- Artist: John Marin
- Year: 1944
- Type: Oil painting on canvas
- Dimensions: 64 cm × 76 cm (25 in × 30 in)
- Location: Indianapolis Museum of Art; Indianapolis;

= Hurricane (painting) =

1944 painting by John Marin

Hurricane is a 1944 oil painting by American artist John Marin, located in the Indianapolis Museum of Art, which is in Indianapolis, Indiana. He used quick brushstrokes and thickly daubed paint to depict a turbulent ocean such as he experienced near his summer home in Maine.

==Description==
Although Marin is best known for his watercolors, beginning in the 1930s he developed an interest in the more expressive brushwork and rugged quality of oil paint. Marin was influenced by Cubism, with its flattened spaces and angularity. He honed a style of frenetic brushwork to create this dynamic image of water, wind, and clouds. He was so successful in his recreation of nature that a sailor purportedly declared it the first time he had "really seen a sea painted as the sea really is."

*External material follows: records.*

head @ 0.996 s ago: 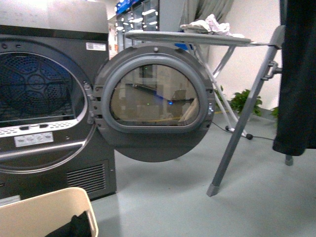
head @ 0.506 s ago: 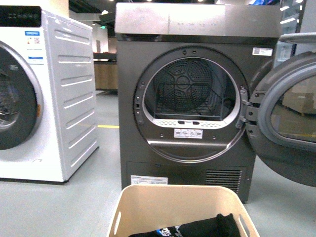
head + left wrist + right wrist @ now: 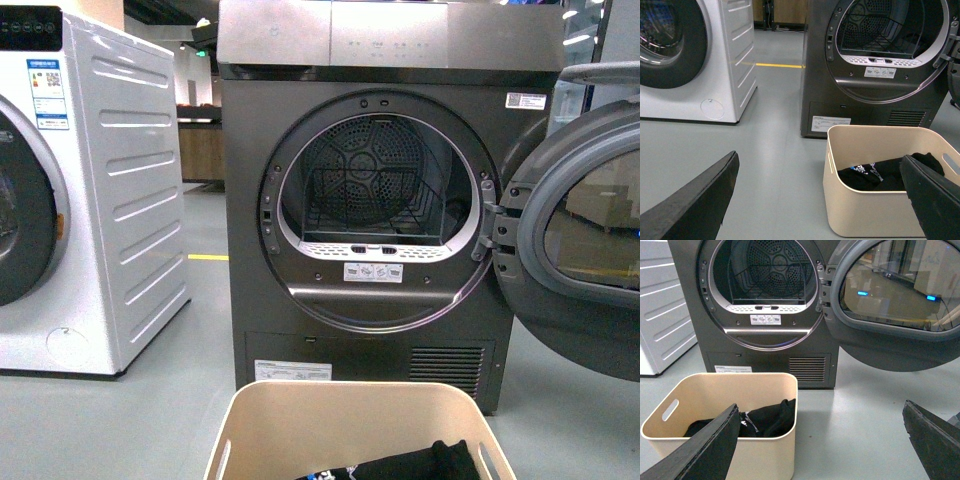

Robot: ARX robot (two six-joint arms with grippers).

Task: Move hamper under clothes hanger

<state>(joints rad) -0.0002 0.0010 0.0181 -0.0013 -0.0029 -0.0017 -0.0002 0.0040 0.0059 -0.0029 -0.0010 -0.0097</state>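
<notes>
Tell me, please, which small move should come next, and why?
The left claw and the right claw are open and empty, apart from the hamper, which stands before the dryer. The clothes hanger is not in view. So probably: lower both claws to the hamper's short sides and grip its rim before any carrying.

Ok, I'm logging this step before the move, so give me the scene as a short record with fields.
hamper: upright on the floor, in front of the dryer
contents: black clothes
dryer: door swung open
washer: white, left of the dryer
hanger: not in view
left claw: open, holding nothing
right claw: open, holding nothing
</notes>
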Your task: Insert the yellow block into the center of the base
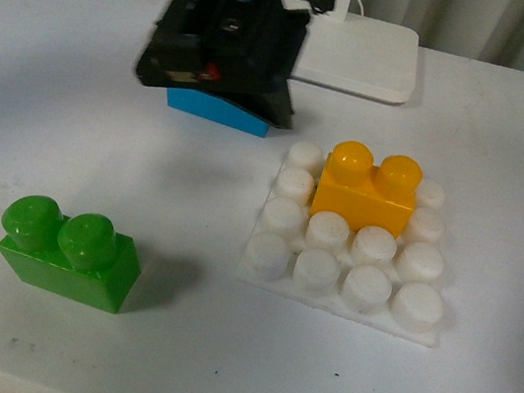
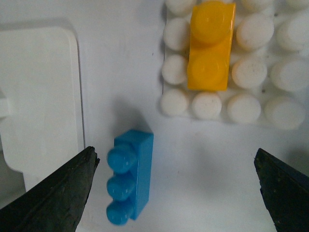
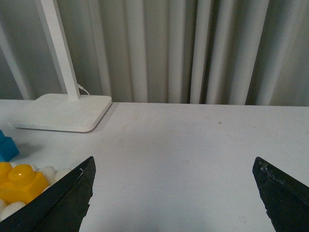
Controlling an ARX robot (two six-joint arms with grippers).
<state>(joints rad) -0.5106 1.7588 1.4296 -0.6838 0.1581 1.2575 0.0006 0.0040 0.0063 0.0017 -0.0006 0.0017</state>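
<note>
Yellow block [image 1: 365,191] sits pressed onto the base [image 1: 350,238], on the second row from the far edge, over the two middle columns, its two studs side by side. No writing or brand can be read on any piece.

Nearest the robot, one green brick [image 1: 70,253] with two studs stands alone on the white table [image 1: 169,341], well to the left of the base. The base itself shows a four-by-four grid of round white studs, two of them covered by the yellow block.

Farther back, one blue brick [image 2: 129,176] with three studs lies on the table. The left gripper [image 2: 176,193] hovers above it, jaws spread wide, holding nothing. Beyond stands one white lamp stand [image 1: 362,68].

The right gripper [image 3: 174,198] is also wide apart and empty, above bare table beside the base.
</note>
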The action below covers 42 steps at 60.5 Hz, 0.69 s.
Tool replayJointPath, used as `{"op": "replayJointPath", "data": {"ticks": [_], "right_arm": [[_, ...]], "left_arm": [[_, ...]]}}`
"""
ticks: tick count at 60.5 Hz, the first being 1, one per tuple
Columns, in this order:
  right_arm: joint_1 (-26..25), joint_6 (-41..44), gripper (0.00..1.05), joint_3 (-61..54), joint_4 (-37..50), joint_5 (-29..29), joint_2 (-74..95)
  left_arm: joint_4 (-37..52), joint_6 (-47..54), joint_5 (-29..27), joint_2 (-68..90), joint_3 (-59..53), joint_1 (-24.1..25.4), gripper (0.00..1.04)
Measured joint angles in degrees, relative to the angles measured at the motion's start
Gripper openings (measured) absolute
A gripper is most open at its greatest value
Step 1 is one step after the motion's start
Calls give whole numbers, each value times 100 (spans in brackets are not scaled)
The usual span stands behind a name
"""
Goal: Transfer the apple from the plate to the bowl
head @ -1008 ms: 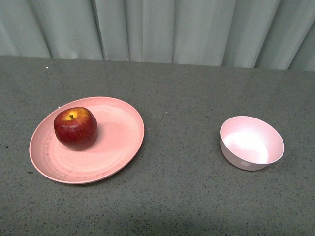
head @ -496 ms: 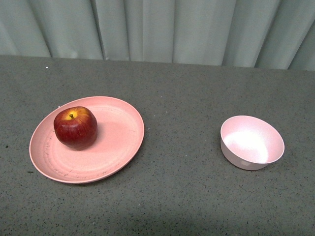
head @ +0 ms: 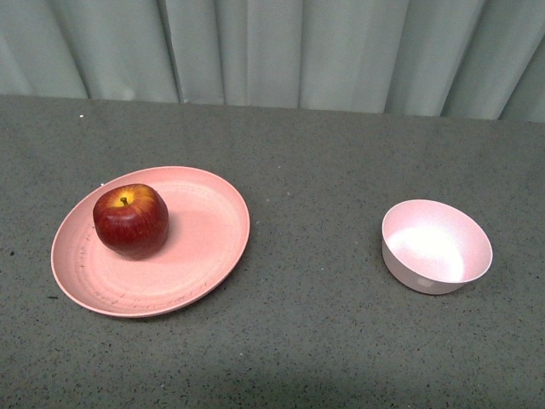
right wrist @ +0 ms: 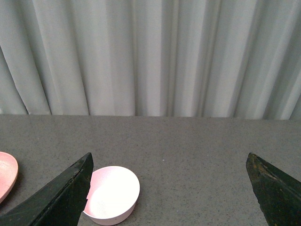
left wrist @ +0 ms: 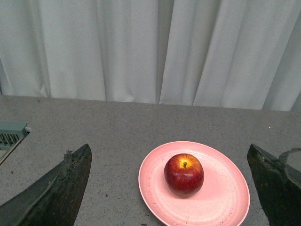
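While the apple [head: 130, 220] sits on the plate [head: 209, 247], both jaws stand apart, empty
An off-centre pinch could roll it away; the bowl [head: 436, 247], right, looks barely wider

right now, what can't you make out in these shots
Front view: both arms are out of frame; the apple hides the plate patch beneath it.
Right wrist view: the frame edge cuts off most of the plate; a finger of the right claw covers part of the bowl rim.
Left wrist view: no bowl.
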State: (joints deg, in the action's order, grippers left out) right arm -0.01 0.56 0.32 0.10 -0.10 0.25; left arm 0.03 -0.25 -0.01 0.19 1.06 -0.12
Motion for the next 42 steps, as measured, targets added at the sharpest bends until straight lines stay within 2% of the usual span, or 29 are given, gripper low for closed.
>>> {"op": "replayJointPath", "data": {"ticks": [40, 42], "right_arm": [[0, 0, 95, 0, 0, 0, 0], [116, 111, 95, 57, -197, 461, 92]], "left_arm": [[0, 0, 0, 0, 0, 0, 98], [0, 0, 0, 0, 0, 0, 98]]}}
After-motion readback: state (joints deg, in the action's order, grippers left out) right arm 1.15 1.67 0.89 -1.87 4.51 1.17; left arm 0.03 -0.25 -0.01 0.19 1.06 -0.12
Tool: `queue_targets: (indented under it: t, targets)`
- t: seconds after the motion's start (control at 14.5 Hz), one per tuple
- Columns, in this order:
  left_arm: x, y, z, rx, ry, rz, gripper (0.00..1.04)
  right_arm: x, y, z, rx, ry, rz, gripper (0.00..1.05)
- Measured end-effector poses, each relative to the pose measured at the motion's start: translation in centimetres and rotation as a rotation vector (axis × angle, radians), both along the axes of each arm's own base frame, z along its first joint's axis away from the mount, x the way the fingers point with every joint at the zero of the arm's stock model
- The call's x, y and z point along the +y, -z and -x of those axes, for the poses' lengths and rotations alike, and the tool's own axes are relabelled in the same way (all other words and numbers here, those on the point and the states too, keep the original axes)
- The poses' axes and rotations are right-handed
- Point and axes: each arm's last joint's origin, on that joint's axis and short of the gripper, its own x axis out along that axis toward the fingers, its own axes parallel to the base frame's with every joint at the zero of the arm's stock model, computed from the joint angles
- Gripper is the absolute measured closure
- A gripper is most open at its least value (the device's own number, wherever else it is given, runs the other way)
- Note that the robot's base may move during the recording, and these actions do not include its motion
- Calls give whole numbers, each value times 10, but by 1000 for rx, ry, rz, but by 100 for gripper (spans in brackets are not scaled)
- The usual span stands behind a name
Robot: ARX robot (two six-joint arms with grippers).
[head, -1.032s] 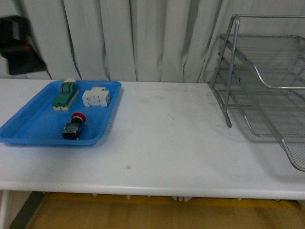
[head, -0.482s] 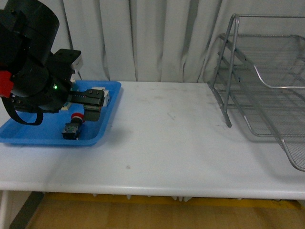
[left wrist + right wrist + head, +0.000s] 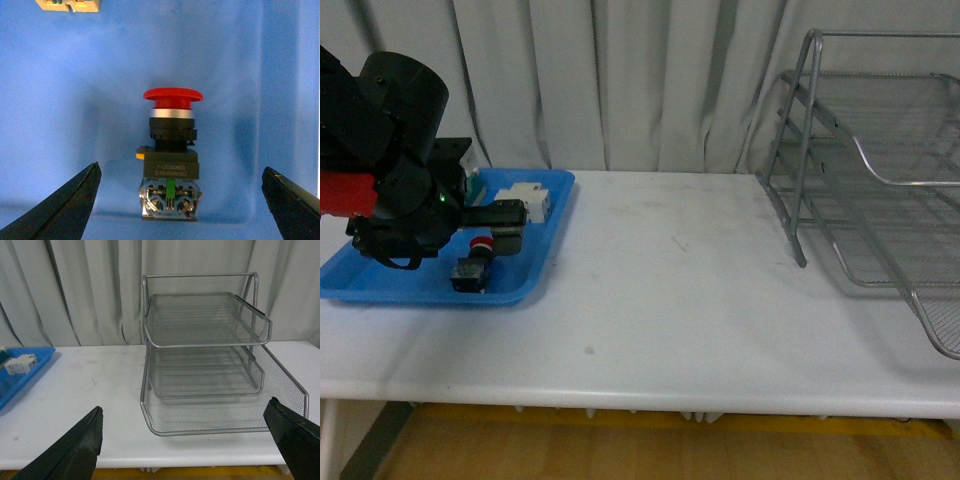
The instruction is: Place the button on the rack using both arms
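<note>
As the left gripper (image 3: 515,227) hovered over the blue tray (image 3: 380,278) at the left end of the desk (image 3: 670,310), its fingers (image 3: 62,207) stood spread wide, grasping nothing; the button (image 3: 171,150) lay on its side on the tray floor between them, touching neither, red cap toward the white circuit breaker (image 3: 525,203); the right gripper (image 3: 183,410) was likewise released, facing the three-tier wire rack (image 3: 150,426), which stood on the desk's right side, well apart from the tray.

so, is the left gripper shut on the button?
No, the left gripper is open, its fingers wide apart on either side of the button lying on the tray.
</note>
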Motion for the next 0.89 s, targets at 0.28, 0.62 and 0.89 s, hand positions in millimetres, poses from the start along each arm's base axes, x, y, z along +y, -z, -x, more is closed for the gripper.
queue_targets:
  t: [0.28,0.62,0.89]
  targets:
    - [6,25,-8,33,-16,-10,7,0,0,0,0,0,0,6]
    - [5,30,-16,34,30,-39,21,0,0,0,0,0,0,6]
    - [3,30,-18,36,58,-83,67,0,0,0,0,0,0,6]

===Historical information===
Hurricane was painted the same year the Great Atlantic hurricane smashed into Maine.

===Location history===
Hurricane was first displayed in 1944 in the famous An American Place gallery. It was borrowed from the IMA to be part of a 1987 retrospective of Marin's work. In 2011, Hurricane was loaned out again for a traveling exhibit called "John Marin: Modernism at Midcentury," of which it was a highlight. This exhibition took it to the Portland Museum of Art in Portland, Maine; the Amon Carter Museum in Fort Worth, Texas, and the Addison Gallery of American Art in Andover, Massachusetts.

===Acquisition===
Caroline Marmon Fesler acquired Hurricane the same year it was painted, from Marin's long-time friend and art dealer, Alfred Stieglitz. He congratulated Fesler on her purchase, writing "The Hurricane is certainly a masterpiece, Every one agrees with every one else as to that." It was donated to the IMA as part of her estate in 1961, and was given the accession number 61.42.